Demikian juga ketika para ulama salaf tidak melakukan suatu hal itu mengandung beberapa kemungkinan. Mungkin saja mereka tidak melakukannya karena kebetulan saja, atau karena menganggapnya tidak boleh atau menganggapnya boleh tetapi ada yang lebih afdlal sehingga mereka melakukan yang lebih afdlal, dan beberapa kemungkinan lain.
Jika demikian halnya at-tark (tidak melakukan) saja tidak bisa dijadikan dalil, karena kaidah mengatakan: “Dalil yang mengandung beberapa kemungkinan tidak bisa lagi dijadikan dalil (untuk salah satu kemungkinan saja tanpa ada dalil lain)”.
Oleh karena itu al Imam asy-Syafi’i mengatakan: “Setiap perkara yang memiliki sandaran dari syara’ bukanlah bid’ah meskipun tidak pernah dilakukan oleh ulama salaf.”

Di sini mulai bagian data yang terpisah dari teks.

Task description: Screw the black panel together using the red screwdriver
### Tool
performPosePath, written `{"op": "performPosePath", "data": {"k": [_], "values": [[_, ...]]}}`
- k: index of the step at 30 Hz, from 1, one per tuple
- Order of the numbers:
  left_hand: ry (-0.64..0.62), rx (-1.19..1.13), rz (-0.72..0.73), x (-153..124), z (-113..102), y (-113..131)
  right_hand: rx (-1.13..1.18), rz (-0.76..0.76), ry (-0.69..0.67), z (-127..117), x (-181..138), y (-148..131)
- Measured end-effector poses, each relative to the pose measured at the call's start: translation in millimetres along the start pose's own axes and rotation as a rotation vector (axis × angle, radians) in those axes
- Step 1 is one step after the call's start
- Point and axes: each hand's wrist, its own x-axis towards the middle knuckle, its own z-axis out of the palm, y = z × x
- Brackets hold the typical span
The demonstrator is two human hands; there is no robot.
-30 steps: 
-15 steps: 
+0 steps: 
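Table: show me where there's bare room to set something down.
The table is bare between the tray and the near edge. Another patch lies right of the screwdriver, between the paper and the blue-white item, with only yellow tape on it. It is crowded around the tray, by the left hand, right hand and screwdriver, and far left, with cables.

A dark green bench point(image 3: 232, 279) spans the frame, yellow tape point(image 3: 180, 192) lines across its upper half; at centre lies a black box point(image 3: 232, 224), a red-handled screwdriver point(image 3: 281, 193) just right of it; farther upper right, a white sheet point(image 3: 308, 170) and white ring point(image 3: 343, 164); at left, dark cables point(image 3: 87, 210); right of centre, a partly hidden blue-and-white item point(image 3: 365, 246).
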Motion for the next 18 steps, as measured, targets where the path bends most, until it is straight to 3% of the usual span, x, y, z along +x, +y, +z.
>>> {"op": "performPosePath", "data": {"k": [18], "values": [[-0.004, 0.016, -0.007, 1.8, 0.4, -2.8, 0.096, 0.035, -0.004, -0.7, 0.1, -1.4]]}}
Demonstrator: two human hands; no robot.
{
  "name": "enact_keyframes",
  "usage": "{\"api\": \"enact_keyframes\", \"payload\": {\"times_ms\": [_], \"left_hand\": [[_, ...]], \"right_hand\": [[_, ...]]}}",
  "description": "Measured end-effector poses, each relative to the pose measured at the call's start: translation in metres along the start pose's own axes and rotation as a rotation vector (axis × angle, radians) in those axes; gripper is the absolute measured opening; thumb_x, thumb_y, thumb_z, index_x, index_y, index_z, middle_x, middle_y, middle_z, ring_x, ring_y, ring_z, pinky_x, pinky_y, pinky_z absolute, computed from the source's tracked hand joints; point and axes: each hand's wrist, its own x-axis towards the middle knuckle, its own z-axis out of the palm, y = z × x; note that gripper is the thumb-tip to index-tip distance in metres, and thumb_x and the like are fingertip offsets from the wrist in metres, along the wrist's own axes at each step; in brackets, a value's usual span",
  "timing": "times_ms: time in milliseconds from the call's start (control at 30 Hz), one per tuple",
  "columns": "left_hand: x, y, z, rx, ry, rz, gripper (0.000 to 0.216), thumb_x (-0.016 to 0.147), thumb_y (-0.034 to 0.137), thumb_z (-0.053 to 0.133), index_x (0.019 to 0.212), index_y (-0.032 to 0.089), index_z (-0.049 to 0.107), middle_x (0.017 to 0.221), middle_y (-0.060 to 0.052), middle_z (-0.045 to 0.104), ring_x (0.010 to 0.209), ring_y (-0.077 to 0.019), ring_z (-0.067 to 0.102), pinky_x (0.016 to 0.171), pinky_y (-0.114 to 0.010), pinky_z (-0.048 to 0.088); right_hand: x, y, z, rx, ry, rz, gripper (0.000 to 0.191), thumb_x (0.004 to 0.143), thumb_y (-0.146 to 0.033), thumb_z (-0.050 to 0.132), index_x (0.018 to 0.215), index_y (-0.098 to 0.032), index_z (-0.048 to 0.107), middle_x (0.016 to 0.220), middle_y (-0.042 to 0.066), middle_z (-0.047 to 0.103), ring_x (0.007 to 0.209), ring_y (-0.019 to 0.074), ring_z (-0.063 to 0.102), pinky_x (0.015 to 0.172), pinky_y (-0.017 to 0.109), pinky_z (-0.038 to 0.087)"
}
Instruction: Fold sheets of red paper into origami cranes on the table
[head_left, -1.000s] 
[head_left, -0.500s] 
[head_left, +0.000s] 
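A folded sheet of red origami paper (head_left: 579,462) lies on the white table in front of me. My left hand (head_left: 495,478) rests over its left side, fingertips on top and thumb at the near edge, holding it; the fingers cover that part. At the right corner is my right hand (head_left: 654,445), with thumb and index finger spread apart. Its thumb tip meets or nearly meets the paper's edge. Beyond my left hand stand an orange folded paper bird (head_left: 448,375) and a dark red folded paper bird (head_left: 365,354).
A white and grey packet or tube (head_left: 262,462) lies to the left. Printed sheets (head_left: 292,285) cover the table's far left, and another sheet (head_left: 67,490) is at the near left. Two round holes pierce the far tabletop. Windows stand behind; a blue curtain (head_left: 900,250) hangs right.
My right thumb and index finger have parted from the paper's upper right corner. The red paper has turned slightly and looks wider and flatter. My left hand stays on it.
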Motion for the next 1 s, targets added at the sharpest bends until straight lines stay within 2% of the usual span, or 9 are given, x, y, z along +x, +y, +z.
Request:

Jadi, perlu diketahui bahwa ada sebuah kaidah ushul fiqh: “Tidak melakukan sesuatu tidak menunjukkan bahwa sesuatu tersebut terlarang”.
At-tark yang dimaksud adalah ketika Nabi tidak melakukan sesuatu atau salaf tidak melakukan sesuatu, tanpa ada hadits atau atsar lain yang melarang (untuk melakukan) sesuatu (yang ditinggalkan) tersebut yang menunjukkan keharaman atau kemakruhannya.
Jadi at-tark saja tidak menunjukkan keharaman sesuatu. At-tark saja jika tidak disertai nash lain yang menunjukkan bahwa al-matruk dilarang bukanlah dalil bahwa sesuatu itu haram, paling jauh itu menunjukkan bahwa meninggalkan sesuatu itu boleh. Sedangkan bahwa sesuatu itu dilarang tidak bisa dipahami dari at-tark saja, tetapi harus diambil dari dalil lain yang menunjukkan pelarangan, jika tidak ada berarti tidak terlarang dengan dalil at-tark saja.